30/RÛM-30: Fe ekim vecheke lid dîni hanîfâ(hanîfen), fıtratallâhilletî fataran nâse aleyhâ, lâ tebdîle li halkıllâh(halkıllâhi), zâliked dînul kayyimu ve lâkinne ekseren nâsi lâ ya’lemûn(ya’lemûne).
Artık hanif olarak kendini (vechini) dîn için ikame et, Allah’ın hanif fıtratıyla ki; Allah, insanları onun üzerine (hanif fıtratıyla) yaratmıştır. Allah’ın yaratmasında değişme olmaz. Kayyum olan (kaim olacak, ezelden ebede kadar yaşayacak) dîn budur.
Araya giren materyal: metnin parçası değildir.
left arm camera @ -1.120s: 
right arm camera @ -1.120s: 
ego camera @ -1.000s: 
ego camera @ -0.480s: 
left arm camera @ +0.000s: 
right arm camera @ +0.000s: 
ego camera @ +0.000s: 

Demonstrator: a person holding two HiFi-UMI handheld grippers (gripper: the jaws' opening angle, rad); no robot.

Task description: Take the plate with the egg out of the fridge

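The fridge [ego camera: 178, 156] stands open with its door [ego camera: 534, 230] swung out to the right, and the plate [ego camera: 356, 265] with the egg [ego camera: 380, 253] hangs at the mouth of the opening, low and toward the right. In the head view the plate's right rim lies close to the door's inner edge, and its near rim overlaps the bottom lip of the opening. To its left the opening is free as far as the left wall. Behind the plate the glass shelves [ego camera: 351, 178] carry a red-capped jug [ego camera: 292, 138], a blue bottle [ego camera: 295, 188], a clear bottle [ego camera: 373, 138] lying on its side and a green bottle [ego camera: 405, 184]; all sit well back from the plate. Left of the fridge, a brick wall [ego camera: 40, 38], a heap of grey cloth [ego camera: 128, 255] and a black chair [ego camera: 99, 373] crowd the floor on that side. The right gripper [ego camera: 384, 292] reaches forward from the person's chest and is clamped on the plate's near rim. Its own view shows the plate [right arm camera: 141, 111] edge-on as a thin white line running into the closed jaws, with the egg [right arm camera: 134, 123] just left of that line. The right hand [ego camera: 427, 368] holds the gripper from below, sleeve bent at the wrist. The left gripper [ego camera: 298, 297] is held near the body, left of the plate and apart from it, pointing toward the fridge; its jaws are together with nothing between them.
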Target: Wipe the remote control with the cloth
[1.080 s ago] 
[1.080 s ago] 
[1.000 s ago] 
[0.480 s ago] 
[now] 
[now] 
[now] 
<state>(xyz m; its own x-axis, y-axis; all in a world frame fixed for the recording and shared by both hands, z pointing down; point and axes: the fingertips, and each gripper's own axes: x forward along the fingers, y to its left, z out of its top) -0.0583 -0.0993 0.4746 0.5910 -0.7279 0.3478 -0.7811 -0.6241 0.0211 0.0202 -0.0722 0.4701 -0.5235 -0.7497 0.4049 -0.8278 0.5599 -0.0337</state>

Fakat insanların çoğu bilmez.

          Allahû Tealâ sadece tek bir dînin olduğunu, bütün insanları hanif fıtratıyla yarattığını ve yaratmasında değişiklik görülemeyeceğini ifade etmektedir. Allahû Tealâ, bütün insanları kıyâmete kadar hep hanif fıtratıyla yani hanif dînini yaşayabilecek olan özelliklerle yaratacaktır.

30/RÛM-31: Munîbîne ileyhi vettekûhu ve ekîmûs salâte ve lâ tekûnû minel muşrikîn(muşrikîne).
O’na (Allah’a) yönelin (Allah’a ulaşmayı dileyin) ve takva sahibi olun. Ve namazı ikame edin (namaz kılın). Ve (böylece) müşriklerden olmayın.

          Müşriklerden olmayan (şirke düşmeyen) kişinin, Allah’a ulaşmayı dileyen kişi olduğu kesinleşmektedir. Allahû Tealâ, Rum suresinin 32. âyet-i kerimesinde şirki anlatmaktadır:

30/RÛM-32: Minellezîne ferrakû dînehum ve kânû şiyeâ(şiyean), kullu hızbin bimâ ledeyhim ferihûn(ferihûne).
(O müşriklerden olmayın ki) onlar, dînlerinde fırkalara ayrıldılar ve grup grup oldular. Bütün gruplar, kendilerinde olanla ferahlanırlar.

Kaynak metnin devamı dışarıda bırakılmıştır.